Hiroshima's rental yields show clear geographical patterns, with central districts offering lower yields but higher stability, while suburban areas provide higher returns with increased risk.
Central Hiroshima, specifically Naka and Minami Wards, delivers yields of approximately 4.5% to 5.5%. These areas command premium rents due to excellent transportation links, proximity to business districts, and cultural amenities. Despite lower percentage yields, these properties maintain high occupancy rates and attract quality tenants.
Nishi Ward presents a suburban feel with average yields of 5% to 7%. This area appeals to both families and single tenants seeking a balance between urban convenience and residential tranquility. The district benefits from good schools and parks, supporting steady rental demand.
Asaminami Ward offers the highest yields in Hiroshima, typically ranging from 6% to 8%. However, investors should note that this area carries higher risk due to its history of natural disasters, including landslides. The elevated yields compensate for this increased risk profile.
Aki and Saeki Wards present growing family markets with consistently above-5% yields. These areas offer better value for money and are experiencing population growth due to new residential developments and improved infrastructure connections to central Hiroshima.
What does average yield look like when comparing small, mid-sized, and large properties?
Property size significantly impacts rental yields in Hiroshima, with smaller units generally offering higher yields per square meter due to pricing dynamics.
Small units under 30 square meters, typically studios or compact one-bedroom apartments, can achieve yields approaching or exceeding 5.5% in central areas. These properties benefit from lower absolute purchase prices but command relatively high rent per square meter, making them attractive to young professionals and students who prioritize location over space.
Mid-sized units ranging from 50 to 65 square meters, usually 2-3 bedroom apartments, typically deliver yields of 4% to 5% in central areas. These properties rent for approximately ¥60,000 to ¥86,600 per month and attract small families or professional couples. The balance between purchase price and rental income makes these units popular among investors.
Larger family homes exceeding 75 square meters show yields that depend heavily on their suburban versus urban location, typically ranging from 4% to 6%. While these properties command higher absolute rents, their elevated purchase prices often result in slightly lower gross yields. However, they may offer better long-term appreciation potential.
The key factor driving these yield differences is that rent per square meter decreases as unit size increases, while purchase price per square meter remains more stable across different property sizes.
How do purchase price plus acquisition costs affect real net yield?
Acquisition costs significantly impact real net yields in Hiroshima, reducing returns by approximately 1-2 percentage points from gross yields.

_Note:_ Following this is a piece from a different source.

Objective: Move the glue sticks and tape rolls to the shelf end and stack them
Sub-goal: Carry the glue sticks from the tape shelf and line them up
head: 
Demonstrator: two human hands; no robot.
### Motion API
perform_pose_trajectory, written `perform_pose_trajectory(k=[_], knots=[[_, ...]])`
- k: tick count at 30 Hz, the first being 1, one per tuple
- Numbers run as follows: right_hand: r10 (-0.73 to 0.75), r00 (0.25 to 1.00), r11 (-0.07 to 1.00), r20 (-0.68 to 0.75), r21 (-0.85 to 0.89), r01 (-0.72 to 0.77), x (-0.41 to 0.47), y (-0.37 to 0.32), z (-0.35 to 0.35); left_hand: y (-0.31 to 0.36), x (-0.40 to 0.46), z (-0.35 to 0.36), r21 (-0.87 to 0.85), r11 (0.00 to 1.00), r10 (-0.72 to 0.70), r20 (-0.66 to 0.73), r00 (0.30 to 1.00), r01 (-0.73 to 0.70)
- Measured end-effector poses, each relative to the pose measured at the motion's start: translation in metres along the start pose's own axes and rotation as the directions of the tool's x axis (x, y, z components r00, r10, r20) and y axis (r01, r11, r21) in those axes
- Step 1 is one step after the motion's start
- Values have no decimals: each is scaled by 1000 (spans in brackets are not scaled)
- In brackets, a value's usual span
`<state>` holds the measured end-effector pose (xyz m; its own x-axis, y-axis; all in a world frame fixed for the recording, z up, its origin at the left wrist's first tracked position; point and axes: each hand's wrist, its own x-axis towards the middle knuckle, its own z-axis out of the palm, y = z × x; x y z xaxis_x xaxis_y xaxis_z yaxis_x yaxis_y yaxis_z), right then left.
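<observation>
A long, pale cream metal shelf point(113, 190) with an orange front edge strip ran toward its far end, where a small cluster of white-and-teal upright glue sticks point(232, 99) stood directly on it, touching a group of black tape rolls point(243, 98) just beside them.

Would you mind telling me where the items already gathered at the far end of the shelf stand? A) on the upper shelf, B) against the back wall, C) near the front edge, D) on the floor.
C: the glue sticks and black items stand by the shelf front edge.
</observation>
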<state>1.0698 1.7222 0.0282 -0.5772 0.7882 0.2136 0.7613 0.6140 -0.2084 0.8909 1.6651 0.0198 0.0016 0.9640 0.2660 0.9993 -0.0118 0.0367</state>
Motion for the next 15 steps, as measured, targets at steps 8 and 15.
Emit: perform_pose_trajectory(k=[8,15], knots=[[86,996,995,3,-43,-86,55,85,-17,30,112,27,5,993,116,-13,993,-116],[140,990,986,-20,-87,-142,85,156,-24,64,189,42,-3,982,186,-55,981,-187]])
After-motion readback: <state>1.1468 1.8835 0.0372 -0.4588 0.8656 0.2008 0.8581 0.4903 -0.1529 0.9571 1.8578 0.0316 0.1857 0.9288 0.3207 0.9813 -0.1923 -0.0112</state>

Cost Category | Percentage of Purchase Price | Notes |
---|---|---|
Agent Fees | 3% + ¥60,000 | Standard real estate commission |
Registration Tax | 0.4-2% | Varies by property type and age |
Acquisition Tax | 3-4% | Paid within months of purchase |
Stamp Duty | 0.1-0.3% | Based on contract value |
Legal & Administrative | 0.5-1% | Includes judicial scrivener fees |
Total Upfront Costs | 5-10% | Higher for older/cheaper properties |
For example, a ¥50 million property investment would incur upfront costs of ¥2.5 to ¥5 million. These costs must be amortized over the investment period or considered as reducing the effective yield from day one.
Beyond acquisition costs, investors face annual expenses including property tax (1.4% of assessed value) and city planning tax (0.3% annually). These ongoing costs total approximately 1.7% of the property's assessed value each year, further reducing net yields.
What taxes, management fees, and ongoing costs affect real returns?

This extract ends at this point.